Exploring data to gain knowledge, from biology to data-science, can broadly be called research. A lot has been written about why research needs to get its act together when it comes to documentation. Of course, there are good reasons to call for an end to the paper notebook: No backup, no search, no sharing. But even fully digital domains like machine learning suffer from a reproducibility crisis. It is extremely hard in all domains of research to understand what exactly lead to a particular result.
Relationships matter as much as content
There is a deeper problem: The traditional ways of storing and documenting research do not model the workflow very well. A notebook organizes the notes only linearly, in the order they were taken. A file folder structure, only allows files to be associated with their file name, folder name, and the other files in the same folder. However, research is different. Different paths are being explored sometimes at the same time, and it is not immediately clear what the right folder for a file would be. Files would have to live in different folders at the same time. Notebooks would have to be ripped apart and re-assembled constantly. For data to become knowledge, the relationships between the data artefacts are as meaningful as the data itself.
Graphs to the rescue
The natural way to model the reality of research is a directional graph. Starting from a single atom of knowledge, like a first measurement, or a first look at the data, one makes a new decision based on that and creates more data. Both steps in the process can be interpreted as a node and their causal relationship as an edge. If a particular path does not work out, one goes back to the last thing that worked and tries out something new and creates a new branch, or several new paths emerge from a result and branch off. Several intermediate results from different projects may also be combined and create more graphs.

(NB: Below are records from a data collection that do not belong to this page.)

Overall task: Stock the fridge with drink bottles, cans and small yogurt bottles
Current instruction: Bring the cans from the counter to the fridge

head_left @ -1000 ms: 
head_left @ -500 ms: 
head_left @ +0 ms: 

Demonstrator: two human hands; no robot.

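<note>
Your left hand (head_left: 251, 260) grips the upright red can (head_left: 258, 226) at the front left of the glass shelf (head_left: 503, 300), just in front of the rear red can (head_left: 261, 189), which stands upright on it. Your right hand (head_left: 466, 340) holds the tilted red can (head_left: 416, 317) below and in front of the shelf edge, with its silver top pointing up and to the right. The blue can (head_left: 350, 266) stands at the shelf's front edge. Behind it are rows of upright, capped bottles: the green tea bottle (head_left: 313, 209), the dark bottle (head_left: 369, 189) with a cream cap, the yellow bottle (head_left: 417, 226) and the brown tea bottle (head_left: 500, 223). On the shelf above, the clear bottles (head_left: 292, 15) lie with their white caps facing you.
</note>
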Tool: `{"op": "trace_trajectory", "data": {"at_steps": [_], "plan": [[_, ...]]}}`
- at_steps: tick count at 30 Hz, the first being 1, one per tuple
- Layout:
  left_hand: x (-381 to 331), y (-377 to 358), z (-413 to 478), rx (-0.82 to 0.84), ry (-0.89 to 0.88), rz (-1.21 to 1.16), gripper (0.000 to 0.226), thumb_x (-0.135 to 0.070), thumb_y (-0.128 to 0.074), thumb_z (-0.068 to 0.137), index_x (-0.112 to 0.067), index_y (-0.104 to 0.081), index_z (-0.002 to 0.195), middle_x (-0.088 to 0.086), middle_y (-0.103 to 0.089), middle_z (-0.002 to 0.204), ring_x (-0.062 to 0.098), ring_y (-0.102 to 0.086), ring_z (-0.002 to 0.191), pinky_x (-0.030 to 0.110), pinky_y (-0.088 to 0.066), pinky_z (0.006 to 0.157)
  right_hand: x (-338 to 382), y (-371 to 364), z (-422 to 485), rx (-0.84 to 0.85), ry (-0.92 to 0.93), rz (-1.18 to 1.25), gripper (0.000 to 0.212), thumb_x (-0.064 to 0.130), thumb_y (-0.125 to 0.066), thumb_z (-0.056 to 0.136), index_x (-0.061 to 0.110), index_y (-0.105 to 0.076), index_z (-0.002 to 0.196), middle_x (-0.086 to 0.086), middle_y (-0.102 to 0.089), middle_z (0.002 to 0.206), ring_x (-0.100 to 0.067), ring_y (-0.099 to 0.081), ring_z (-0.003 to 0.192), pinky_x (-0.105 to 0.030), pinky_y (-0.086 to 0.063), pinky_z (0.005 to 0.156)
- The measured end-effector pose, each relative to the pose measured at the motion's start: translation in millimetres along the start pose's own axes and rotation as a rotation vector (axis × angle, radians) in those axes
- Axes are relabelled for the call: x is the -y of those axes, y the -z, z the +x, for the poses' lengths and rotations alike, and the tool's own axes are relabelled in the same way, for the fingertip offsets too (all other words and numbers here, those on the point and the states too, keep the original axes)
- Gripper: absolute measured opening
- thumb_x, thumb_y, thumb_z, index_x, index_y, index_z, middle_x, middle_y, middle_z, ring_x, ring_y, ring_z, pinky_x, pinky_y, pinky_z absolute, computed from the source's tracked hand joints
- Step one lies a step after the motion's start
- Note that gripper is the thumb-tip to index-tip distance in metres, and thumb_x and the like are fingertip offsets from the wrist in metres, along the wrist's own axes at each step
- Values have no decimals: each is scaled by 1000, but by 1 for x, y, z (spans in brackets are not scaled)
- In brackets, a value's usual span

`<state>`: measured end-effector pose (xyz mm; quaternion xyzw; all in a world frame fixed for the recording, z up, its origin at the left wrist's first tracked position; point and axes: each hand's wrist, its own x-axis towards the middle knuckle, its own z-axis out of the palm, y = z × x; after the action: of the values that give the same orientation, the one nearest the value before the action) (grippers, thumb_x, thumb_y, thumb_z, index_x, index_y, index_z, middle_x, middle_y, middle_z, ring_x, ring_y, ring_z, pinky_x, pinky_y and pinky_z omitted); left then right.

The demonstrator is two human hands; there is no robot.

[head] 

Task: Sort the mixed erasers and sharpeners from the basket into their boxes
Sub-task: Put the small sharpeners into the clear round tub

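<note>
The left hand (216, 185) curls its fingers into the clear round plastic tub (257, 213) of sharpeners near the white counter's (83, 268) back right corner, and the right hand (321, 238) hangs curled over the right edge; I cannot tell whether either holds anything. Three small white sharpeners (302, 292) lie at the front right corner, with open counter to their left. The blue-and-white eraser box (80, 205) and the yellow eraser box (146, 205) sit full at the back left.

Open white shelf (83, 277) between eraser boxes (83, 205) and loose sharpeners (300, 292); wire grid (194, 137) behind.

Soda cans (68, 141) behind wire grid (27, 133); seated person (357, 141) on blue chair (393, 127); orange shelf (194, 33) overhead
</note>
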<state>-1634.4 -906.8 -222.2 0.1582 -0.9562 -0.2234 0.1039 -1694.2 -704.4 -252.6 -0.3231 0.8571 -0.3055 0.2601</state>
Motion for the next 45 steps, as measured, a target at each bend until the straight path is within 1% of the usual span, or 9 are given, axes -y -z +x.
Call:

Store, structure, and document in a graph
As the massive success of graph databases has shown, it makes sense to store data in a way that models their relationships. Research data is no different. Storing, structuring, and documenting research in a graph, makes it easy to understand where results came from and what they lead to. It gives the researchers a way to quickly gain an overview of what happened, without having to go through folders or re-create the workflow in their heads based on headlines in notebooks or referenced filenames. Instead of just taking notes, they build a knowledge base on the go which can be understood and re-used later by themselves or their colleagues.